Here’s how Mr. Keffer explains the current situation:
31. The Debtors’ ability to manage through the challenges arising from the Contractors’ Failures have also been affected by the current economic environment. Wholesale electricity prices have fallen significantly since construction on the Power Facility began in 2007 as a result of, among other things, the broader recession that commenced around that time, resulting in reduced electricity demand and substantial reductions in natural gas prices. Lower natural gas prices have been caused, at least in part, by the rapid expansion of natural gas production and natural gas inventories arising from the discovery of new shale deposits and the development of new extraction techniques. The presence of low-price natural gas reduces the variable costs of natural-gas fired power facilities and reduces the wholesale market price for all generators. Year-to-date, the average price per megawatt for electricity sold into the PJM on a day-ahead basis was approximately $33 per megawatt-hour—approximately 52 percent of the average power price forecasted for 2013 when construction began on the Power Facility in 2007.
32. Wholesale coal prices have also continued to fall as global markets face oversupply and as U.S. power generators have continued to shift away from coal fired technologies. The Debtors believe this shift results from, among other things, increased costs associated with environmental and regulatory compliance and pressures resulting from fierce industry competition with natural gas-fired power facilities. The coal industry as a whole has idled mines and reduced production in order to compete.
33. Moreover, the power generation and coal production industries are highly competitive on both a regional and national level. For example, Mepco does not compete solely with other regional mines, but also competes against national and international competitors that transport coal into the region. Similarly, Longview Power competes to deliver electricity to PJM against other coal-fired power generation stations as well as natural gas-fired power, nuclear power, and renewable energy, among other sources.
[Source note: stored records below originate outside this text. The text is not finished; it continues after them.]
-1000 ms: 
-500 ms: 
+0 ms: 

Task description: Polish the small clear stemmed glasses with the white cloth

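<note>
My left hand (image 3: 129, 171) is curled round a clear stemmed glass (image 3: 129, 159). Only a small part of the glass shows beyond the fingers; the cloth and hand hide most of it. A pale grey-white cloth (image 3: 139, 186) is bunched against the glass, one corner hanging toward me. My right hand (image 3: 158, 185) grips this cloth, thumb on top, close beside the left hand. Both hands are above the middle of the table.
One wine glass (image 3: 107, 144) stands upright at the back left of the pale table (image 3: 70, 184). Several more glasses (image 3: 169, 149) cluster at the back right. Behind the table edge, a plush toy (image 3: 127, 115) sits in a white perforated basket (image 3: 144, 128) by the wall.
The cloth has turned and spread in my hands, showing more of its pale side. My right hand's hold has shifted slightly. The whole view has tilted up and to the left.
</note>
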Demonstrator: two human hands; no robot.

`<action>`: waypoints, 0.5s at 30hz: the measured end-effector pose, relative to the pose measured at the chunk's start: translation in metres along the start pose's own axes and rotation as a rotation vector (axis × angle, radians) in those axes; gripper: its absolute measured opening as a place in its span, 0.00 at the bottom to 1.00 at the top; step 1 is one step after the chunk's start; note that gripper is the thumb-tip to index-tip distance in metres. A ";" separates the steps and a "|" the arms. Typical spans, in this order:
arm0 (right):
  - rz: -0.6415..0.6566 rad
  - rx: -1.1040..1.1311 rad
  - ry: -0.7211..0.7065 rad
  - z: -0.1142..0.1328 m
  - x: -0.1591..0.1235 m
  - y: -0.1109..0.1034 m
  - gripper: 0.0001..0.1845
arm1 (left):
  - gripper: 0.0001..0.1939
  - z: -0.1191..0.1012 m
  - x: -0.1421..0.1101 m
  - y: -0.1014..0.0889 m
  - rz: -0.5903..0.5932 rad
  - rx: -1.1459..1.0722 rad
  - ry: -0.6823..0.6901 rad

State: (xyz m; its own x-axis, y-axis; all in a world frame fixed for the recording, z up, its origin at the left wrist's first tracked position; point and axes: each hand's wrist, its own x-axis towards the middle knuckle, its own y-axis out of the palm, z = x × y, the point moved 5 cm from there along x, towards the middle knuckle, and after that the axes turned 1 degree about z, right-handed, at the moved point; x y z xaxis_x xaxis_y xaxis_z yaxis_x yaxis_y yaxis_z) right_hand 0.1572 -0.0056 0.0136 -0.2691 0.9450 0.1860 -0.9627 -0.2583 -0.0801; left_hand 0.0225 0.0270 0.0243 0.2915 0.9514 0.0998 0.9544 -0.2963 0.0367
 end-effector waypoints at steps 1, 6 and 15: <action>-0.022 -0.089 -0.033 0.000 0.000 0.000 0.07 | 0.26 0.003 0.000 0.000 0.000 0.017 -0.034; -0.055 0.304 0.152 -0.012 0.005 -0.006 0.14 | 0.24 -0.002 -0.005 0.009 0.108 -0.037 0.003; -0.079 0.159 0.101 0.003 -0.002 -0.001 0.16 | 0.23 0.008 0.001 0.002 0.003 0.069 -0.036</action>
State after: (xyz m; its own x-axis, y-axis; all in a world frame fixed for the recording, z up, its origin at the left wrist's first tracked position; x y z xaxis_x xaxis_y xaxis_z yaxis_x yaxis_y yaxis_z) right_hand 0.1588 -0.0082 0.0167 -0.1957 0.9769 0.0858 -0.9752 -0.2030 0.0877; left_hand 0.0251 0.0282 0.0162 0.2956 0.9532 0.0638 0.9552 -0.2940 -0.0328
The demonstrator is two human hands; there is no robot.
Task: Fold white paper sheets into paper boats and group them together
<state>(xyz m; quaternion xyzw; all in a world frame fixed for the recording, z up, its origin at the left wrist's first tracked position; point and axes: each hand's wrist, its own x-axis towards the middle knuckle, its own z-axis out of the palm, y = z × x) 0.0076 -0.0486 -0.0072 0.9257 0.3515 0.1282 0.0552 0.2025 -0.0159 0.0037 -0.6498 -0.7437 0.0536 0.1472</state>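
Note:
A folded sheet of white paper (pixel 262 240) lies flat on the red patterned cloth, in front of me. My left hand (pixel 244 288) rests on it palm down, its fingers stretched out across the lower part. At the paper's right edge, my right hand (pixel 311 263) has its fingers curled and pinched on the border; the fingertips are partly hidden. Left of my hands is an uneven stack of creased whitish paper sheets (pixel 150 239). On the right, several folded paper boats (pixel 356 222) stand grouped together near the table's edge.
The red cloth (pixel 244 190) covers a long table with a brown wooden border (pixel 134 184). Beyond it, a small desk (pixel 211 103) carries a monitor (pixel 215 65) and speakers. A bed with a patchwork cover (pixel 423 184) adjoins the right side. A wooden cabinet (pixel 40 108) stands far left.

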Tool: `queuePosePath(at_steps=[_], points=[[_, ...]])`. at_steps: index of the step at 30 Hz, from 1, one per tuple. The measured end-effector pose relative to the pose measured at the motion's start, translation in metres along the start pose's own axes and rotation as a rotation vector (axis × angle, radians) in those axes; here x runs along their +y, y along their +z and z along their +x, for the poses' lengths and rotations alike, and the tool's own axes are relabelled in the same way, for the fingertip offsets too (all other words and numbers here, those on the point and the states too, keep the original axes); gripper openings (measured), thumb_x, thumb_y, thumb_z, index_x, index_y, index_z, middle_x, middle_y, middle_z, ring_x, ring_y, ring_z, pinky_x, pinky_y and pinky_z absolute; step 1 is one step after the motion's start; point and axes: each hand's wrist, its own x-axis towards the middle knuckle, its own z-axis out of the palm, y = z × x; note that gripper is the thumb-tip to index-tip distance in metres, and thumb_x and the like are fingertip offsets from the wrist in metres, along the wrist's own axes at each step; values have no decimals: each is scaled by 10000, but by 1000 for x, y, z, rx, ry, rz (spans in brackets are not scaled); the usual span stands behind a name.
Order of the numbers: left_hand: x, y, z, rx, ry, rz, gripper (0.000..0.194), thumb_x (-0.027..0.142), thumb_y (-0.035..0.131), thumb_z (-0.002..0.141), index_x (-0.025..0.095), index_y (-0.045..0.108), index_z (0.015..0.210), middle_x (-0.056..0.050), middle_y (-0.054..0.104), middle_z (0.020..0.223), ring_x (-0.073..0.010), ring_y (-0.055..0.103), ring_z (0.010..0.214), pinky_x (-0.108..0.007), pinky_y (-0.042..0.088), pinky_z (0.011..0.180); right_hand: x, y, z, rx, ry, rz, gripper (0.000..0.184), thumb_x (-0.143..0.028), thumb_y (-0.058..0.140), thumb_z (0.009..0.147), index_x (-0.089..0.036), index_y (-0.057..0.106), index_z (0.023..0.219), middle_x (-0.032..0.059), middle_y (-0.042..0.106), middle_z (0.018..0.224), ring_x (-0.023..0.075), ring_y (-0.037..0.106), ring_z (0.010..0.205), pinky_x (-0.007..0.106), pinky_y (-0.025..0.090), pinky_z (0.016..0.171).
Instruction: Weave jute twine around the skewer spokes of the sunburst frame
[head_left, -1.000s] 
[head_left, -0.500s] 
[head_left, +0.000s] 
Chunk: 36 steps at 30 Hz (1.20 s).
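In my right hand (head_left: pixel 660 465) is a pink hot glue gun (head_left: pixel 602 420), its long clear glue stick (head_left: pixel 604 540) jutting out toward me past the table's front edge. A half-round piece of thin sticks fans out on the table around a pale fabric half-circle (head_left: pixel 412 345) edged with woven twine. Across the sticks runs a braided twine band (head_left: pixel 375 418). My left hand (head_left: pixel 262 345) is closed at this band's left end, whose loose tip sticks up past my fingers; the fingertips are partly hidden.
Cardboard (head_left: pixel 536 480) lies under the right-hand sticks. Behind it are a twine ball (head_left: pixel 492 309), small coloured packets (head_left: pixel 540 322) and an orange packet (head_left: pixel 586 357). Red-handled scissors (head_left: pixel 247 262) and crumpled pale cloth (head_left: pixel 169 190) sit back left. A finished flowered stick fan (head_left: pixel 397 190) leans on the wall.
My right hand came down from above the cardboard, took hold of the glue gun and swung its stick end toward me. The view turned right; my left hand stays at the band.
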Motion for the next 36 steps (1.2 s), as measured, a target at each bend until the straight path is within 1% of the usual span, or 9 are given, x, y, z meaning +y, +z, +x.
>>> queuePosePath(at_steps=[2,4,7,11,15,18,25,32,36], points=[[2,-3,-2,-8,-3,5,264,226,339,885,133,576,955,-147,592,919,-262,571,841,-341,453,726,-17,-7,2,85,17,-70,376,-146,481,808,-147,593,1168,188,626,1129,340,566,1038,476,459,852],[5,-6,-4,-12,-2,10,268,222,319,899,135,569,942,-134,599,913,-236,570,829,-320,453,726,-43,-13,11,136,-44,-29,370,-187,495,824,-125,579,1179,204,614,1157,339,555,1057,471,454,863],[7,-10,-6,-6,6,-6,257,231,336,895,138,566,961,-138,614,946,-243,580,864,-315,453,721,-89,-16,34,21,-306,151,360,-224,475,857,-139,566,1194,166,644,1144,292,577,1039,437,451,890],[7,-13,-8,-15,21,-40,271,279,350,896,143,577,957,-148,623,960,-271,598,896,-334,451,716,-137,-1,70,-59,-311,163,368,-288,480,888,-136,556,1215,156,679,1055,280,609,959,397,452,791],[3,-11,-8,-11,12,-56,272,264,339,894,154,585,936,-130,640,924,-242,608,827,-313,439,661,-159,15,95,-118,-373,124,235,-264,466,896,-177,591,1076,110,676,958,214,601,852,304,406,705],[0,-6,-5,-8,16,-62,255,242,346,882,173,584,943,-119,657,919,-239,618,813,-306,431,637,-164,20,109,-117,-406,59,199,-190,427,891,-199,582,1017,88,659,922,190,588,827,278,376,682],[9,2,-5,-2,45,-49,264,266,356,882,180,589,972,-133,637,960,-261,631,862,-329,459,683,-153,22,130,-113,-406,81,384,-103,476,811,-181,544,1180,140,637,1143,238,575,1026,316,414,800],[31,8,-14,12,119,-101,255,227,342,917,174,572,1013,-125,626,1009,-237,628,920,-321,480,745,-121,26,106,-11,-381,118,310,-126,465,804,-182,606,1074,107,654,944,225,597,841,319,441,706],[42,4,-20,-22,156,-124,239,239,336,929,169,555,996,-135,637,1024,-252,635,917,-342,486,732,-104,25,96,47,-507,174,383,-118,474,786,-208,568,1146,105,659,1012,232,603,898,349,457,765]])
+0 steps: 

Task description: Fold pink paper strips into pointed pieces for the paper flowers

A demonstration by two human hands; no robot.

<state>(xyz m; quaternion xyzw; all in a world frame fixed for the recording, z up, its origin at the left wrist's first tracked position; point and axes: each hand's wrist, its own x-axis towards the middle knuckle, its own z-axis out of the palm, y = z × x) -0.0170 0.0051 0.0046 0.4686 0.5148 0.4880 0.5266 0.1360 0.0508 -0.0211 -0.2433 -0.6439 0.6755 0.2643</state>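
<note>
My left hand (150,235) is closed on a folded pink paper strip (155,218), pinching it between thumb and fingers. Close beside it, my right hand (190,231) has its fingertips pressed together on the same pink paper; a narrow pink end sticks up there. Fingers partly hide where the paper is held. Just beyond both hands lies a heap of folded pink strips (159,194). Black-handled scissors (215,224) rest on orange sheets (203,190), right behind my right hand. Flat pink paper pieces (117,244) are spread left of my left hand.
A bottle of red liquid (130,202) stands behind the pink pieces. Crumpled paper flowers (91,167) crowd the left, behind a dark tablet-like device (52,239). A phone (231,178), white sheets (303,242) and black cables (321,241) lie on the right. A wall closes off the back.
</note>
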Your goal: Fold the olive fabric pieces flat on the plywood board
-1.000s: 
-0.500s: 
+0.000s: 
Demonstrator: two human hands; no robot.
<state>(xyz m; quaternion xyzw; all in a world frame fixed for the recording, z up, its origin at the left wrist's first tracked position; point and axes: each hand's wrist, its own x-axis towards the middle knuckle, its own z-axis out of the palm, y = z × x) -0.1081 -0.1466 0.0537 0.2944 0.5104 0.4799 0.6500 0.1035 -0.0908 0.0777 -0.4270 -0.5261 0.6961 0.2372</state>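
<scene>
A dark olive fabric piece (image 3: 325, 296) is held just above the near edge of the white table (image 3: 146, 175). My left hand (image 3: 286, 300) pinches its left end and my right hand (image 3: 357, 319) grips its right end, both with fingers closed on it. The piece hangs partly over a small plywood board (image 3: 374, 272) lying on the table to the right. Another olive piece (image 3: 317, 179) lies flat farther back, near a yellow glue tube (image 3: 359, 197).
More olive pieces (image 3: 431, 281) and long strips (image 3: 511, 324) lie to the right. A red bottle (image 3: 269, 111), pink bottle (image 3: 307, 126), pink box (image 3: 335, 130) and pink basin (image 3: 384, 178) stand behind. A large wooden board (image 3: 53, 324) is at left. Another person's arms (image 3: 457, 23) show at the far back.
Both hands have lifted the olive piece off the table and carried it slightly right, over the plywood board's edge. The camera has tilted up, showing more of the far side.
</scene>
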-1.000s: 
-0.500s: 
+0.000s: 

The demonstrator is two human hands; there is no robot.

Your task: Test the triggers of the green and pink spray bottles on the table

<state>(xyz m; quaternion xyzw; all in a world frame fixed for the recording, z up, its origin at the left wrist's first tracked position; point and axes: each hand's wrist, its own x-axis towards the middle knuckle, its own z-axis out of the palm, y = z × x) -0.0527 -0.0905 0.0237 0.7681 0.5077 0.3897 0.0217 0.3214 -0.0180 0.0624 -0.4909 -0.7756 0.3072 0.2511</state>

This competitive environment has added anadditional layer of complexity to the Debtors’ existing challenges.
Translation: “We drank the kool-aid in the early 2000s and thought that Cheney would kill renewable power forever and that the Cheney administration would create the perfect environment for coal-fired generation.” Instead of taking responsibility for making a $2 billion mistake, Keffer starts the next paragraph this way:
34. The Debtors, however, believe they can compete effectively once they are no longer hamstrung by the Contractors’ Failures. As noted above, the Power Facility uses designs, equipment, processes, and technology that have made it one of the most efficient coal-fired power plants in the country—when the Power Facility can operate at full capacity.
Note that “when” in the last sentence. That should be an “if.” And we know that “if” is fantasy. The drop in demand is not the result of “the recession,” but a long term trend, something acknowledged by everyone in the electricity business (except Mr. Laurita and Mr. Keffer).
Early in his affidavit, Mr. Keffer states: “the Power Facility has only had a capacity factor of 68 percent since Longview Power took possession [in December 2011].” Hey, compared with other coal fired merchant plants in PJM, that 68% capacity factor looks pretty good.
The current capacity factor for “steam” generators, almost entirely coal fired plants, in the most recent quarterly report by the PJM market monitor is 48.5%. The market monitor lists the Jan-June 2012 capacity factor for PJM steam generators at 41.4%. If Longview can’t make money with a capacity factor significantly higher than other coal fired generators, the company’s prospects for the future look grim, contractor problems or not.